I am in need of black & white and orange & black (or white) Polka dot and Plaid heat transfer vinyl for some cheerleader t-shirts ASAP....if anyone knows where I can find a supplier, I would be forever grateful!!!!


----------



## engraver99 (Jul 27, 2009)

enduratex fashion has a some decorative heat vinyl. Try signwarehouse.com for it and colors, maybe that would help ya.


----------



## ashamutt (Feb 22, 2008)

farrislegacy said:


> I am in need of black & white and orange & black (or white) Polka dot and Plaid heat transfer vinyl for some cheerleader t-shirts ASAP....if anyone knows where I can find a supplier, I would be forever grateful!!!!


I order all of my t-shirt vinyl from this place...
Specialty Graphics Supply

They have vinyl by the foot too!...great for small jobs!
They also sell by the 3yd and 22yd rolls.

Another great thing that they offer is "Free custom roll width cutting available"

They are on the "preferred vendors" list here on the forum......I do believe that they have a "_t-shirtforum members discount_".

Look to the left of this page and click on the yellow star beside their name...under the "preferred vendors" tab.

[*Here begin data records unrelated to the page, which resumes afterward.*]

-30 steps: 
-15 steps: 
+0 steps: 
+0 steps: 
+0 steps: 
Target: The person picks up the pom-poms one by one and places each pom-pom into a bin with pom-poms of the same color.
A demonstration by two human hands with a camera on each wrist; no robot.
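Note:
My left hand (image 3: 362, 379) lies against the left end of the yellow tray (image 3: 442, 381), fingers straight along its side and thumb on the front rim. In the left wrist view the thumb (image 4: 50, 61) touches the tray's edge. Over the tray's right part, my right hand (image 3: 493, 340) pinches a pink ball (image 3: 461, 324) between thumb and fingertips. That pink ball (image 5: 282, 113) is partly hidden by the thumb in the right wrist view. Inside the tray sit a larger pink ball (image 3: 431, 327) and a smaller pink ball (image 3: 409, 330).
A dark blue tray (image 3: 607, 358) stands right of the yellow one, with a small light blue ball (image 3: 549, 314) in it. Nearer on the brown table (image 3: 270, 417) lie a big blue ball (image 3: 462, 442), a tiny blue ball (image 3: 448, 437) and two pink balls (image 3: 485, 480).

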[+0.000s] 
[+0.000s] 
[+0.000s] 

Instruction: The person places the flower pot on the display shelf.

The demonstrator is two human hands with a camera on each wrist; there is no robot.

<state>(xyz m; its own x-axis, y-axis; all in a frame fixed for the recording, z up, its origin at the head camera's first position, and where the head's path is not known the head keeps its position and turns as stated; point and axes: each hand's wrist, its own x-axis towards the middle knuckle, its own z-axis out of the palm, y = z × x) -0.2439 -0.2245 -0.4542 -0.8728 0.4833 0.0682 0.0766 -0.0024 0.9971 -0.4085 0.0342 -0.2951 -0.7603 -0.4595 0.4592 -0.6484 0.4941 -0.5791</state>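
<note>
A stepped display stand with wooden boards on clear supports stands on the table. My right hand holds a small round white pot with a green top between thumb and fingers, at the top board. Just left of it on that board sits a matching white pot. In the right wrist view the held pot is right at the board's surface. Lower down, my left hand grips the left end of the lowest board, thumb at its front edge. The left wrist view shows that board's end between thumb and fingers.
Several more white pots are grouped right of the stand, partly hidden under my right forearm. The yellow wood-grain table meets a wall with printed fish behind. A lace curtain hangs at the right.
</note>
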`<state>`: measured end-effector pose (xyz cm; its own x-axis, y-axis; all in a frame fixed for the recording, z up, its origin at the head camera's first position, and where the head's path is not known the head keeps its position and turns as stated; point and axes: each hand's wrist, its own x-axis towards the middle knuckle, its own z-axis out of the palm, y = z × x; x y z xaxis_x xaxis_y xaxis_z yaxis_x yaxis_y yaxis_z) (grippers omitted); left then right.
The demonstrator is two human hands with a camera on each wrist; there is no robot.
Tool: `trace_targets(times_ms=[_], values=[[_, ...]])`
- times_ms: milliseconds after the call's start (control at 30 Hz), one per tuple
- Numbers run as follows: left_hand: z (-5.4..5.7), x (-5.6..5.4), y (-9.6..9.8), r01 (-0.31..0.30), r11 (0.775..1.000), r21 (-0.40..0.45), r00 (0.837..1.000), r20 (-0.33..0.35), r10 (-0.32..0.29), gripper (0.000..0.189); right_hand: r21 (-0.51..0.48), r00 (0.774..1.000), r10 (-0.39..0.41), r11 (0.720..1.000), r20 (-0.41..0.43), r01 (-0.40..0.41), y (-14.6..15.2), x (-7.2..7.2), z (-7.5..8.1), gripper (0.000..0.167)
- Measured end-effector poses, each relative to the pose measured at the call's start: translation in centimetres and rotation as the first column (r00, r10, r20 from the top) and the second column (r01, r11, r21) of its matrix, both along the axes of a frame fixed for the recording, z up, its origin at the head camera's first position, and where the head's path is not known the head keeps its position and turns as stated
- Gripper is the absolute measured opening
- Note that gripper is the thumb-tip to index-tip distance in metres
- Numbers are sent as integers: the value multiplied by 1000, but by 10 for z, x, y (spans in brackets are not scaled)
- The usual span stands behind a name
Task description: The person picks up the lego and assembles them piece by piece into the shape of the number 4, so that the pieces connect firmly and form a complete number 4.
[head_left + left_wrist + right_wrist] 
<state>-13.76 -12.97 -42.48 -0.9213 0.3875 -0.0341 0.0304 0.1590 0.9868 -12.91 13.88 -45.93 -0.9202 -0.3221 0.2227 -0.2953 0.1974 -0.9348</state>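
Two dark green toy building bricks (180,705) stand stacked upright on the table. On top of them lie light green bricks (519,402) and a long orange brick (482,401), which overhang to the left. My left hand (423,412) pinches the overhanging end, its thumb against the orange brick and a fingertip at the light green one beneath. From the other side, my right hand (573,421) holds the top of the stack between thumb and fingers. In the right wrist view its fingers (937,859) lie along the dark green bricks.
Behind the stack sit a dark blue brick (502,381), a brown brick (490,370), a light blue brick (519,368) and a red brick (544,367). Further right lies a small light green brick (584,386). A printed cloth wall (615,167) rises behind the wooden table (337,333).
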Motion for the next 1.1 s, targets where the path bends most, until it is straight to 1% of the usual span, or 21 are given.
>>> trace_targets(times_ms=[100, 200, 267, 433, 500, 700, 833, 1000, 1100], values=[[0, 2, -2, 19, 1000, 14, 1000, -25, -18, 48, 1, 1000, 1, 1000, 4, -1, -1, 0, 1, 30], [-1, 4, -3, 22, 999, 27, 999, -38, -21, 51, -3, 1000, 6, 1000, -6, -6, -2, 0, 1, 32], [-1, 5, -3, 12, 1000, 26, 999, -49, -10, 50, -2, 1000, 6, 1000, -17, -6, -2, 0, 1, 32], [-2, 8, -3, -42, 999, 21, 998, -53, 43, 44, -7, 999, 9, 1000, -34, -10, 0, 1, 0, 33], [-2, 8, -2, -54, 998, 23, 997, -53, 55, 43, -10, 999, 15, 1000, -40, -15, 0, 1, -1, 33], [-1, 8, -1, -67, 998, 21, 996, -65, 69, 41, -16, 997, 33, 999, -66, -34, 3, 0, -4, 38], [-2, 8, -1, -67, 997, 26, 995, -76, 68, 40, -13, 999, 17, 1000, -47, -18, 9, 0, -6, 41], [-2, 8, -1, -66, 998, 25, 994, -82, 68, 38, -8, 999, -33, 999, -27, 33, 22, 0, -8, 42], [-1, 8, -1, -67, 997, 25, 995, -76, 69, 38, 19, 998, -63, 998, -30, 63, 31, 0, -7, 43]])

Here is a link to one of their many vinyl choices.....fashion vinyl - Fashion Flex 15" x BY THE FOOT


----------



## joeshaul (Mar 1, 2008)

Imprintables Warehouse also offers some patterned designs for heat transfer under their "Spectra Patterns" line. Haven't ever used that specific line, but if it's as good as eco-film, it'll do great.


----------



## farrislegacy (Oct 5, 2008)

Thanks Joe.. They dont have exactly what I am looking for, but they do have the black and white checker board and the houndstooth so I will show that to my clients and see if that will work instead of the plaid... Thanks for the help... Ya'll guys are the greatest!!


----------



## degaje (Apr 22, 2009)

I think Stahls or imprintables can print you anything you would like, stahls will print and cut for you, that may be cheaper than purchasing yardage custom printed.


----------